Substitute the known values:

sin(45°) = √2/2 ≈ 0.7071
cos(30°) = √3/2 ≈ 0.8660
cos(45°) = √2/2 ≈ 0.7071
sin(30°) = 1/2 = 0.5

Calculate each term:

sin(45°)cos(30°) = (√2/2)(√3/2) = √6/4 ≈ 0.6124

cos(45°)sin(30°) = (√2/2)(1/2) = √2/4 ≈ 0.3536

Add the two terms together:

sin(75°) = 0.6124 + 0.3536 = 0.9659

Now, since 105° is in the second quadrant where sine is positive:

sin(105°) = sin(75°) = 0.9659

Therefore, sin(105°) ≈ 0.9659.

Comparison of Methods

Both methods yield the same result, but they approach the problem differently:

Method	Advantages	Disadvantages
Angle Sum Identity	Direct application of known identities	Requires knowledge of multiple angle values
Reference Angle	Uses familiar reference angles	Requires additional calculation for reference angle

Both methods are valid and can be used interchangeably.
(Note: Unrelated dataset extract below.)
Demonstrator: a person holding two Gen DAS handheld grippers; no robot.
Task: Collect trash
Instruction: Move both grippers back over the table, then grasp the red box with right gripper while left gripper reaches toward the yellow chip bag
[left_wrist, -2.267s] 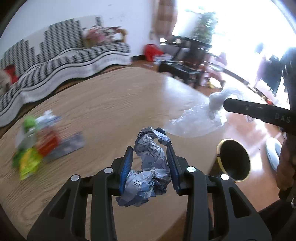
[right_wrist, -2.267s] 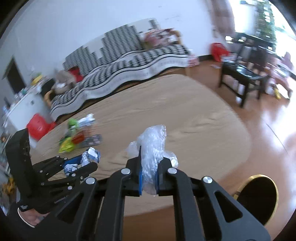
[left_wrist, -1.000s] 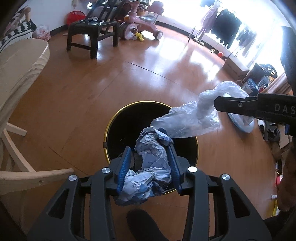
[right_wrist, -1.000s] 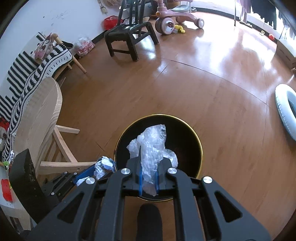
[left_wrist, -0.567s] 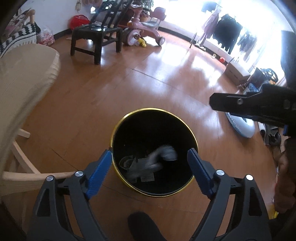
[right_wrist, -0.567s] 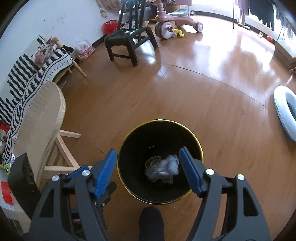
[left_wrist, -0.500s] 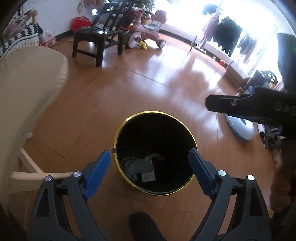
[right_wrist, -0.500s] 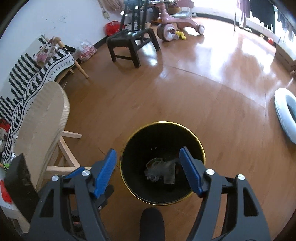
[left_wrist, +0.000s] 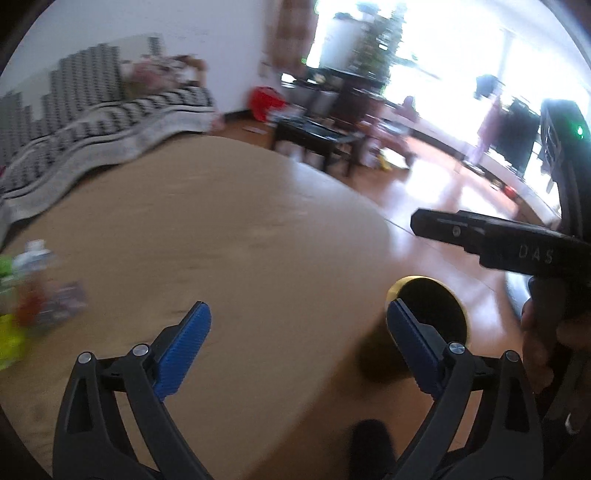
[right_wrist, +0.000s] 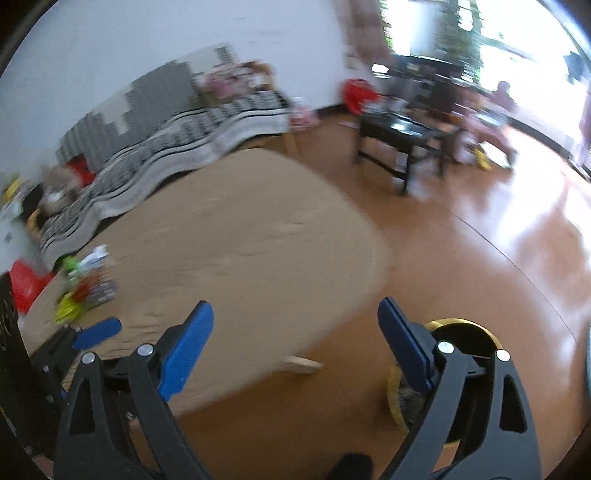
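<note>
Left wrist view: left gripper (left_wrist: 297, 343) has just spread wide, nothing between its jaws, over the table (left_wrist: 236, 236); leftover wrappers (left_wrist: 33, 291) sit far left. Right wrist view: right gripper (right_wrist: 293, 343) likewise just opened, empty (bin (right_wrist: 461, 369) below). Next, I'd guess: reach for the wrappers.

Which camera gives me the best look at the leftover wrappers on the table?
The right wrist view: the leftover wrappers sit inside the frame on the table, blurred but whole. In the left wrist view the wrappers are smeared against the left edge and partly cut off.
</note>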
The choice between them depends on which trigonometric values you have memorized or are more comfortable working with.

Frequently Asked Questions

Why can't I just use a calculator to find sin(105°)?: This guide demonstrates how to find the value without a calculator, which is useful for understanding trigonometric concepts and verifying calculator results.
Is sin(105°) the same as sin(75°)?: No, sin(105°) is equal to sin(75°) because 105° and 75° are supplementary angles (they add up to 180°), and sine is positive in both the first and second quadrants.
Can I use the angle sum identity for any angle combination?: Yes, the angle sum identity can be applied to any two angles that add up to the angle you're trying to find the sine of, as long as you know the sine and cosine values of the component angles.
What is the exact value of sin(105°)?: The exact value is √6/4 + √2/4, which simplifies to (√6 + √2)/4. The decimal approximation is approximately 0.9659.